The toads now number more than 200 million, having conquered the entire east coast of Queensland, swept across the tropical north, and are now marching down Australia’s west coast. Along the way they have devastated big predators naive to their deadly toxins, from lizards more than 1 metre long to freshwater crocodiles, marsupial carnivores to king brown snakes.

“The history of biocontrol is littered with failures,” Shine says. “But the introduction of cane toads to Australia is one of the classic examples of a truly stupid decision.” (...)

Shine has spent time in the toad’s native South American range. There, kept in check by parasites and co-evolved predators, and in competition with similar species, the cane toad can be “hard to find”.

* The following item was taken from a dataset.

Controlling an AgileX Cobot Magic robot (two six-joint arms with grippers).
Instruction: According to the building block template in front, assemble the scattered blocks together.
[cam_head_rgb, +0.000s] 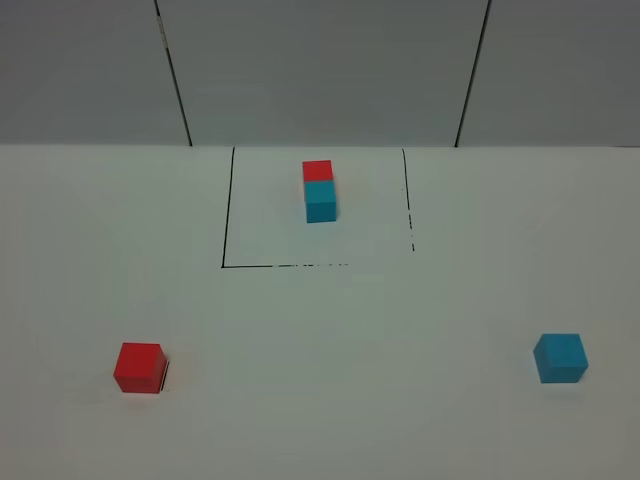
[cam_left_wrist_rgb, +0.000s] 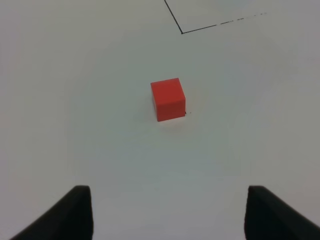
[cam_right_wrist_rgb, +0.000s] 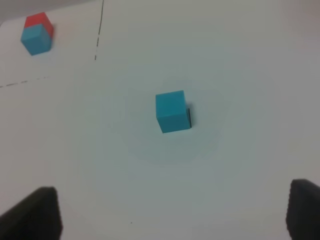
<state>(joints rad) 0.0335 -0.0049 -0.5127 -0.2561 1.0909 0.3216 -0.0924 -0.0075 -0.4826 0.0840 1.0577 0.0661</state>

Largely freed of these population checks in Australia, it thrives in such “fantastic abundance” that a cane toad’s greatest threat to its growing up is tens of thousands of other rival cane toads.

“If you are a cane toad tadpole and a female toad comes along and lays 20,000 eggs in your little pond, there are going to be 20,000 hungry mouths all trying to eat exactly the same stuff that you need,” Shine says.

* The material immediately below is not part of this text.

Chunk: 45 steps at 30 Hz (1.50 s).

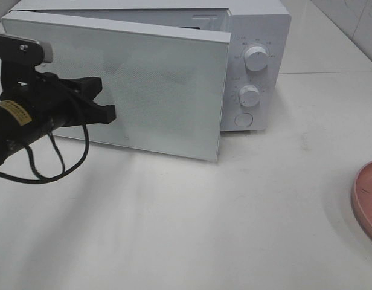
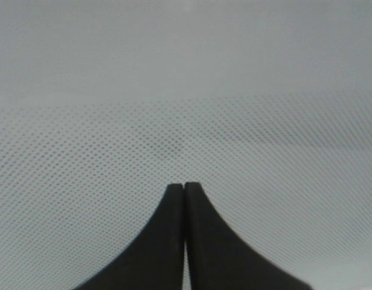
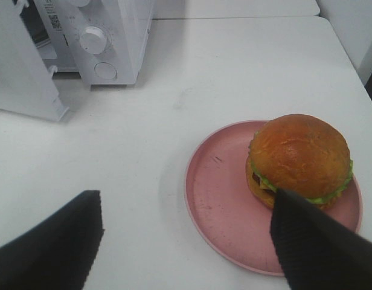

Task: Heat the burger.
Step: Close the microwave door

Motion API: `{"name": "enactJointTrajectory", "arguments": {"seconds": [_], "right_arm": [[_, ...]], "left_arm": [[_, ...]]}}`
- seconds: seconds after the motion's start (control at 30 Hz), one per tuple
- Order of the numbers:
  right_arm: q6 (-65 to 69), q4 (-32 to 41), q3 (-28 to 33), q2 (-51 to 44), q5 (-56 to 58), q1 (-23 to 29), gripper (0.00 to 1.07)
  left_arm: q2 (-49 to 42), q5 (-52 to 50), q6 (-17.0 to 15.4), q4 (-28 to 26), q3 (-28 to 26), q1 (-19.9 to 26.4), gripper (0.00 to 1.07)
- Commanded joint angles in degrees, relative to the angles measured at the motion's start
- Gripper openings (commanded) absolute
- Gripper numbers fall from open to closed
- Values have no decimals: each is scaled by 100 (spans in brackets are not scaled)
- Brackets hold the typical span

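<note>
Burger (image 3: 301,160) on pink plate (image 3: 216,205); microwave (image 1: 258,36) labels unreadable.

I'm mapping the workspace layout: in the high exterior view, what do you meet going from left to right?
Left gripper → microwave door → control knobs → pink plate at the right edge.

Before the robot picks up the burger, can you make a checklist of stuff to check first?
1. Microwave door open: ok, partly swung out.
2. Left gripper closed, against the door: ok.
3. Right gripper open wide enough for the burger: ok.
4. Burger sitting upright on the pink plate: ok.
5. Room inside the microwave: cannot tell, the door hides it.
6. Table between plate and microwave free of clutter: ok.
</note>
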Motion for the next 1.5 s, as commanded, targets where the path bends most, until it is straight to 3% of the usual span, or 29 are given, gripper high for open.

Over years of observation and research, the ecologist and his team learned Australian tadpoles have responded by becoming irresistibly attracted to the scent of cane toad eggs, which they devour before the competition can hatch.

“We’ve discovered that the toads have evolved to be voracious cannibals in the course of their Australian invasion,” he says.

According to the team’s field studies, 99% of cane toad eggs are eaten in ponds that already have tadpoles – meaning eggs have next to no chance of survival until those tadpoles metamorphose and leave. (...)

Shine says that unable to transform into toads, his Peter Pans grow larger and exist as tadpoles for as long as three months, as opposed to – under ideal conditions – fewer than three weeks.

Which means that if Peter Pans were put into a pond, they might eat just about every single egg laid in it for an entire breeding season. Then, unable to metamorphose, they too would die.

by Joe Hinchliffe, The Guardian | Read more:
Image: Terri Shine; TerryJ/Getty Images/iStockphoto
[ed. Truly awful animals (they're also in Hawaii). Thankfully, in the last 60-70 years, the idiocy of introducing non-native species into new environments has been tempered by failure after spectacular failure. Mongoose are another Hawaiian example (nearly wiping out native bird populations because people thought they'd prefer rats). I remember a toad once jumping into our house through an open door and our dachshund immediately pouncing and throwing it back out. She started foaming at the mouth and nearly died from the toxins in its skin. Like I said, awful. Wipe 'em all out.]